Andersen became involved in various community organisations. From 1910, she was a member of a committee that worked to establish a free kindergarten in Christchurch. In 1913 she joined a committee set up to found the Canterbury Women's Club in 1913. After the family moved to Wellington in 1915, she became a member of the council of the Wellington Free Kindergarten Association, and from 1919 to 1924 was one of the delegates to the Wellington branch of the National Council of Women of New Zealand.

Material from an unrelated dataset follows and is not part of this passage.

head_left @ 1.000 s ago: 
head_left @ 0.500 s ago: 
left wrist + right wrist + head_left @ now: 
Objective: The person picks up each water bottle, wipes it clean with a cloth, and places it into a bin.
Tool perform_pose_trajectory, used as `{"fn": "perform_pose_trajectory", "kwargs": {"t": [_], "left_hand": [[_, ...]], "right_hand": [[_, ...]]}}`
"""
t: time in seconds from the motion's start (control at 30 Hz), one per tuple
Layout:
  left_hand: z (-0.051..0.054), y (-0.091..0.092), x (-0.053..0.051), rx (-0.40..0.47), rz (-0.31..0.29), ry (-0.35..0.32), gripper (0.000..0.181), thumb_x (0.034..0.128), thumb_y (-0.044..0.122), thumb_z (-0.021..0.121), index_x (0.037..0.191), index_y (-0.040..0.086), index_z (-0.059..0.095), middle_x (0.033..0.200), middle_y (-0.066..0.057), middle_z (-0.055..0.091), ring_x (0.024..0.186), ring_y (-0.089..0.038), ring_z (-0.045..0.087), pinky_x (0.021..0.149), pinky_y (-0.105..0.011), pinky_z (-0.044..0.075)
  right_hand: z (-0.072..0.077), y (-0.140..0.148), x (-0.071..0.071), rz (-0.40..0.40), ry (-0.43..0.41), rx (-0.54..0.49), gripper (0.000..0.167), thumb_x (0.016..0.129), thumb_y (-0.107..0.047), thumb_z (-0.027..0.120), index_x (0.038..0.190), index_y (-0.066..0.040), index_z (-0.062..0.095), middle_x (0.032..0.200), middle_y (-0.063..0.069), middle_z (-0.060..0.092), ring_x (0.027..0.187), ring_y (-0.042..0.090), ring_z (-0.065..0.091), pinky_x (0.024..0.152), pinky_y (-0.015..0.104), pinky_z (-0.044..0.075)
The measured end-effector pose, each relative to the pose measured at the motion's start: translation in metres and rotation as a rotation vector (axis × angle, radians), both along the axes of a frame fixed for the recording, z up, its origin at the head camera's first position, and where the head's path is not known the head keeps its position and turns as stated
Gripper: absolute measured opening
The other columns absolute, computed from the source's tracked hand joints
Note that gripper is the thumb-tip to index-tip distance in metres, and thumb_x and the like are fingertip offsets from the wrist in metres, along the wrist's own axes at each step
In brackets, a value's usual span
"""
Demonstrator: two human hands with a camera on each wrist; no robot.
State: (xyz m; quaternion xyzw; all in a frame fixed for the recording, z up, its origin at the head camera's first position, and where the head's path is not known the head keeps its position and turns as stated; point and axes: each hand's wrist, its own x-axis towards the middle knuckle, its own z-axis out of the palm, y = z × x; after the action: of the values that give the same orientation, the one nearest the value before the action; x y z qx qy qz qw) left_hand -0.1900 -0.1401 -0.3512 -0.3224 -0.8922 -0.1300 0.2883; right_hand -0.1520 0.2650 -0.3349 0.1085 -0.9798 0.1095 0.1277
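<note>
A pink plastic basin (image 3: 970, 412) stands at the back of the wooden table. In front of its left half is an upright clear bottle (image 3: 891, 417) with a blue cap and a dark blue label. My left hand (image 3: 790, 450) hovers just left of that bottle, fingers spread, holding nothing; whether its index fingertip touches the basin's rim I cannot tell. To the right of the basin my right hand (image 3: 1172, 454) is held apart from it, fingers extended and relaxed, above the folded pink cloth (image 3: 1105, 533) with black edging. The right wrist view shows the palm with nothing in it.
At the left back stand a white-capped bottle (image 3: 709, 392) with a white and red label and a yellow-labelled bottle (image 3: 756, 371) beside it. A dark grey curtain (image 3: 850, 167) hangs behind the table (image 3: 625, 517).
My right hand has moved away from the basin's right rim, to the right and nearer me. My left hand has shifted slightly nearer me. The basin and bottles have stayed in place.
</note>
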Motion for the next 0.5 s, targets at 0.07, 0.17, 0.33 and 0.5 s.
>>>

She resigned in 1924 after disagreeing with the Council's actions in a debate about maternal mortality. She subsequently joined the Wellington After-care Association, an association set up in 1928 to care for disabled people and to provide respite for parents and guardians. She remained on the committee until 1946.

In 1923 she was a founding member of the Wellington Lyceum Club, part of the International Association of Lyceum Clubs. Between 1926 and 1941 she was consistently the president or vice-president of the Club, and led a creative writing group which from 1928 published members' work in a magazine called The Lyceum. In 1932, she was a founding committee member of the New Zealand Women Writers' and Artists' Society. She was president from 1935 to 1937 and vice-president from 1937 to 1939. In 1935, she was appointed a justice of the peace. In 1936, Andersen and her husband travelled to Buenos Aires to attend the conference of PEN International. She was given honorary lifetime membership of the Women's Social Progress Movement and the Wellington Housewives' Association, and in 1945 founded the New Zealand Women's Biographical Society.

In 1946 the family moved to Auckland, where Andersen was active in the Auckland Lyceum Club. She died in 1957, survived by her husband and two sons.